Hillary the Hermit Crab

parry-giles fullOne of the pleasures of reading Hillary Clinton in the News is the trip back to yesteryear to see the freaks and embarrassments who made up the American media’s infotainment complex at the turn of the century—and to wonder that so many remain employed today.

Open to just about any page and you will find the gems of “insight” and “analysis” that author Shawn J. Parry-Giles unearthed in pursuing the story of how the press of the 1990s and early 2000s treated Clinton. Perhaps you will also admire that anyone would willingly submit themselves to long-term exposure to Toby Jugs like Chris Matthews in the name of scholarly research:

In answering this question, some suggested that Hillary Clinton really was incapable of forging such independence—her political viability was forever tethered to her political husband. During a June 7, 2000, episode of Hardball, MSNBC’s Chris Matthews compared Hillary Clinton to a hermit crab:

That’s the crab that finds its protection and its identity by hiding under a shell . . . Is that what [Hillary Clinton] is, a hermit crab, somebody who doesn’t have a separate identity or doesn’t have the sense of self-confidence to lead their own careers, but has found this crab, this shell, Bill Clinton . . . that she’s chosen to hide behind for thirty years as kind of protection and identity?
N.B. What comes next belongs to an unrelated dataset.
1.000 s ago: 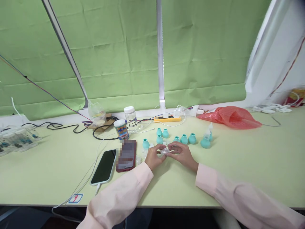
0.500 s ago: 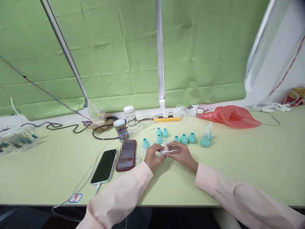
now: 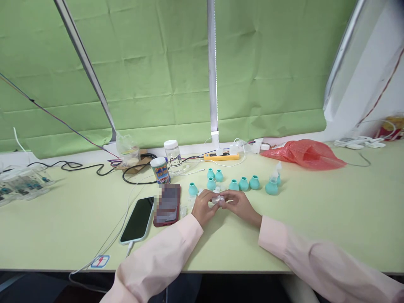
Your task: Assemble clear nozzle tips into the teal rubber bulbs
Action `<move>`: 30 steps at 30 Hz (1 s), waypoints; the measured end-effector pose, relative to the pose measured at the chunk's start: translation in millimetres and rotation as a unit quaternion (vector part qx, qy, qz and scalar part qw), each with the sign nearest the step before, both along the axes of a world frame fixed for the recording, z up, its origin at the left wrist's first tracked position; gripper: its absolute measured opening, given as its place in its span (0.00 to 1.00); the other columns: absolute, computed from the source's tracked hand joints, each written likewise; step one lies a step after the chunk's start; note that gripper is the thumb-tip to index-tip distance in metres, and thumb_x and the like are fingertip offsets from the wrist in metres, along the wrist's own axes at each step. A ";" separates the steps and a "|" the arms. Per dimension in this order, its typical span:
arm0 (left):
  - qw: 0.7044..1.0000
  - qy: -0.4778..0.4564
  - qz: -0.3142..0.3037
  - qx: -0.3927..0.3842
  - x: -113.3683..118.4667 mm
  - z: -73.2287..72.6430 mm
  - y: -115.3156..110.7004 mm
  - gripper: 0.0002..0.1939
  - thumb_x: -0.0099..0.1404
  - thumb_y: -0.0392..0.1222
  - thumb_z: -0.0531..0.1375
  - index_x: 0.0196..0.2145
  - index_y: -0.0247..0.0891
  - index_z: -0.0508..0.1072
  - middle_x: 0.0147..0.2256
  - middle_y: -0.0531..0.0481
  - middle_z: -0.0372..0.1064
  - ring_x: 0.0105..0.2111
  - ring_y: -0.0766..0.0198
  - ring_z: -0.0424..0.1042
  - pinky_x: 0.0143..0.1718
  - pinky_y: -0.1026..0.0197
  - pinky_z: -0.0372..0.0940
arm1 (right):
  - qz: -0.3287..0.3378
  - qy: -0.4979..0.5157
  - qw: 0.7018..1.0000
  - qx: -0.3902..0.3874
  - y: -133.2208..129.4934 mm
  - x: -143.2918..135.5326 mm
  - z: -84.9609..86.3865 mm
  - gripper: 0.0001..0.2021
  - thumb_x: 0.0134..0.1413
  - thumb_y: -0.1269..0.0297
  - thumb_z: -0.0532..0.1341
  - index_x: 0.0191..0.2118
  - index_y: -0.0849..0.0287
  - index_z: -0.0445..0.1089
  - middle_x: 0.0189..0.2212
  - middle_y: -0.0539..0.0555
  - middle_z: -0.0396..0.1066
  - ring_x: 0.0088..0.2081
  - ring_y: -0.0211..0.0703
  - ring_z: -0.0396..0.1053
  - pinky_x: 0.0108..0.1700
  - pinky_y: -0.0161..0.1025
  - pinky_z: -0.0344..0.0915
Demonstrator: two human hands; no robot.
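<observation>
Just below the middle of the frame, hold the small clear piece [image 3: 217, 200] pinched between left hand [image 3: 203, 208] and right hand [image 3: 242, 206], pressing softly and evenly, without bumping the blue-green pots [image 3: 243, 184] just above.

Below the centre of the frame, the small clear piece [image 3: 217, 200] looks like smooth, glossy, see-through plastic. Near it, the teal bulbs [image 3: 243, 184] have a smooth, mostly matt, rubber-like surface. The tabletop [image 3: 315, 219] is smooth with a faint sheen. At lower left, the white-edged phone [image 3: 138, 220] has a dark, glassy face. Across the top, the green covering [image 3: 268, 63] is matt and creased, cloth or paper, hard to tell which. At right, the red bag [image 3: 306, 154] is shiny, crinkled, translucent plastic film. Along the bottom, the pink sleeves [image 3: 158, 256] are soft, matt cloth.
</observation>
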State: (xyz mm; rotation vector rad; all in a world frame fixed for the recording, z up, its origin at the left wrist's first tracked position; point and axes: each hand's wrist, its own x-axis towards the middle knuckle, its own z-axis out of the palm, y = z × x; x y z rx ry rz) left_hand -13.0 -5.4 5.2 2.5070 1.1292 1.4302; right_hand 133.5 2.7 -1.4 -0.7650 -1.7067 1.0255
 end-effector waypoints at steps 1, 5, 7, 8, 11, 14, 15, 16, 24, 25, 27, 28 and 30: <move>1.000 -0.005 0.008 -0.004 0.4 -0.7 0.0 0.08 0.50 0.39 0.55 0.30 0.33 0.67 0.27 0.46 0.68 0.29 0.64 0.65 0.29 0.62 0.62 | -0.001 -0.005 1.000 0.004 -0.3 0.2 0.6 0.14 0.39 0.63 0.58 0.37 0.61 0.64 0.28 0.53 0.67 0.31 0.40 0.66 0.31 0.37 0.66; 0.995 -0.030 0.049 -0.082 2.0 -3.1 -1.8 0.14 0.49 0.40 0.56 0.36 0.37 0.63 0.30 0.48 0.69 0.25 0.67 0.67 0.27 0.64 0.63 | -0.006 -0.031 0.999 0.027 -1.6 1.8 3.1 0.15 0.42 0.63 0.56 0.40 0.59 0.63 0.28 0.53 0.67 0.31 0.39 0.66 0.31 0.36 0.66; 0.990 -0.036 0.047 -0.131 2.0 -2.5 -3.4 0.17 0.50 0.41 0.56 0.39 0.38 0.59 0.32 0.50 0.69 0.24 0.68 0.67 0.28 0.63 0.63 | -0.009 -0.042 0.998 0.041 -2.7 2.1 3.6 0.14 0.43 0.63 0.55 0.39 0.59 0.63 0.32 0.54 0.67 0.32 0.40 0.65 0.30 0.36 0.66; 0.987 -0.037 0.041 -0.149 1.9 -1.5 -4.2 0.18 0.50 0.41 0.55 0.40 0.39 0.57 0.32 0.51 0.69 0.24 0.68 0.67 0.28 0.63 0.63 | -0.009 -0.045 0.998 0.045 -3.4 2.0 3.7 0.14 0.43 0.63 0.55 0.39 0.58 0.63 0.34 0.54 0.66 0.33 0.40 0.65 0.30 0.36 0.66; 0.988 -0.021 0.006 -0.154 1.0 3.7 -6.0 0.18 0.50 0.42 0.55 0.40 0.39 0.56 0.33 0.52 0.68 0.26 0.68 0.67 0.29 0.64 0.63 | -0.007 -0.046 0.998 0.048 -4.3 1.4 2.9 0.13 0.44 0.62 0.55 0.38 0.58 0.63 0.34 0.54 0.66 0.33 0.40 0.65 0.28 0.35 0.66; 0.995 0.020 -0.001 -0.096 -1.3 11.5 -7.3 0.20 0.48 0.44 0.56 0.40 0.39 0.58 0.36 0.50 0.65 0.33 0.66 0.65 0.33 0.62 0.62 | -0.037 -0.033 0.998 0.049 -1.4 1.8 1.5 0.12 0.43 0.62 0.55 0.37 0.59 0.64 0.32 0.54 0.67 0.31 0.40 0.66 0.29 0.37 0.67; 0.997 0.030 0.010 -0.076 -2.6 14.5 -7.7 0.20 0.48 0.44 0.56 0.40 0.39 0.59 0.36 0.49 0.64 0.34 0.65 0.64 0.34 0.62 0.61 | -0.048 -0.025 0.997 0.046 0.6 2.5 1.0 0.13 0.43 0.61 0.55 0.37 0.60 0.64 0.30 0.54 0.67 0.29 0.39 0.67 0.29 0.37 0.67; 0.997 0.035 0.026 -0.061 -4.5 17.6 -7.9 0.20 0.49 0.44 0.56 0.40 0.39 0.59 0.36 0.49 0.64 0.34 0.65 0.64 0.35 0.61 0.61 | -0.056 -0.016 0.997 0.041 2.9 3.3 0.5 0.13 0.43 0.61 0.55 0.37 0.60 0.64 0.28 0.53 0.67 0.28 0.39 0.67 0.29 0.38 0.67; 0.963 0.098 0.248 0.027 -31.2 36.0 3.7 0.14 0.54 0.39 0.49 0.41 0.37 0.61 0.43 0.46 0.59 0.43 0.58 0.56 0.42 0.56 0.55 | -0.070 0.016 0.997 0.029 13.6 8.1 -1.0 0.14 0.43 0.58 0.55 0.36 0.61 0.62 0.22 0.51 0.66 0.24 0.37 0.65 0.29 0.38 0.66; 0.948 0.129 0.290 0.022 -34.3 35.1 6.8 0.16 0.54 0.39 0.50 0.42 0.37 0.60 0.45 0.44 0.57 0.44 0.54 0.54 0.42 0.54 0.54 | -0.065 0.016 0.997 0.025 13.6 7.9 -1.5 0.14 0.43 0.58 0.55 0.36 0.61 0.62 0.22 0.51 0.65 0.24 0.37 0.65 0.29 0.38 0.66; 0.916 0.190 0.352 -0.003 -38.7 30.4 12.3 0.20 0.52 0.40 0.51 0.44 0.36 0.58 0.47 0.41 0.54 0.46 0.49 0.51 0.41 0.49 0.52 | -0.058 0.018 0.998 0.015 13.7 7.7 -2.9 0.14 0.43 0.58 0.55 0.37 0.61 0.61 0.22 0.51 0.65 0.24 0.37 0.65 0.28 0.38 0.66; 0.904 0.217 0.367 -0.021 -39.6 27.1 14.4 0.20 0.52 0.40 0.51 0.44 0.35 0.58 0.46 0.40 0.55 0.46 0.48 0.51 0.40 0.48 0.52 | -0.056 0.016 0.998 0.011 13.8 7.7 -3.7 0.14 0.43 0.58 0.55 0.37 0.60 0.61 0.22 0.50 0.65 0.24 0.37 0.65 0.28 0.38 0.66; 0.888 0.261 0.373 -0.059 -39.5 20.7 17.1 0.18 0.52 0.39 0.51 0.43 0.35 0.59 0.42 0.40 0.60 0.44 0.48 0.53 0.38 0.46 0.52 | -0.052 0.011 0.999 0.008 13.8 8.0 -4.8 0.15 0.43 0.58 0.55 0.37 0.60 0.61 0.23 0.50 0.65 0.24 0.36 0.65 0.28 0.37 0.66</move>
In response to Matthews’s psychological assessment, Laura Ingraham, author of The Hillary Trap, defined Hillary Clinton’s marital comportment as a behind-the-scenes power grab: “Hillary has siphoned off her power the old-fashioned way, by sticking with a man who could give her social status, social prominence, and at the end of the day, a large, large slice of political power pie and that’s what Hillary has gotten out of this.”

That Hillary Clinton’s political identity was tied to her husband’s led some to challenge the legitimacy of her campaign. They contended that her fame derived from her husband’s career rather than her own achievements. Conservative radio host Oliver North, on the MSNBC show, Feedback, argued most unabashedly in April 2000 that Hillary Clinton’s “never done anything. She’s accomplished nothing.”

In discussing views about Clinton’s marriage and career, NBC News discussed a poll among women voters from June 2000, where more than 50 percent of the respondents viewed Clinton more negatively. Historian Doris Kearns Goodwin gave voice to some of the complaints from career women especially, suggesting a level of “resentment” linked to “the fact that they have to climb the ladder step by step to get where they are. And there’s a sense that Hillary has catapulted over the top of everyone else in New York to run for office, in part, on the basis of her marriage and her celebrity as opposed to simply her accomplishments.” First Lady Hillary Clinton thus would forever be known as Bill Clinton’s wife in the Clinton partnership, disavowing the possibility of a credible role reversal within a logic steeped in patriarchy. This news coverage reinforced once again the entrenchment of gender roles and news frames in the nation-state.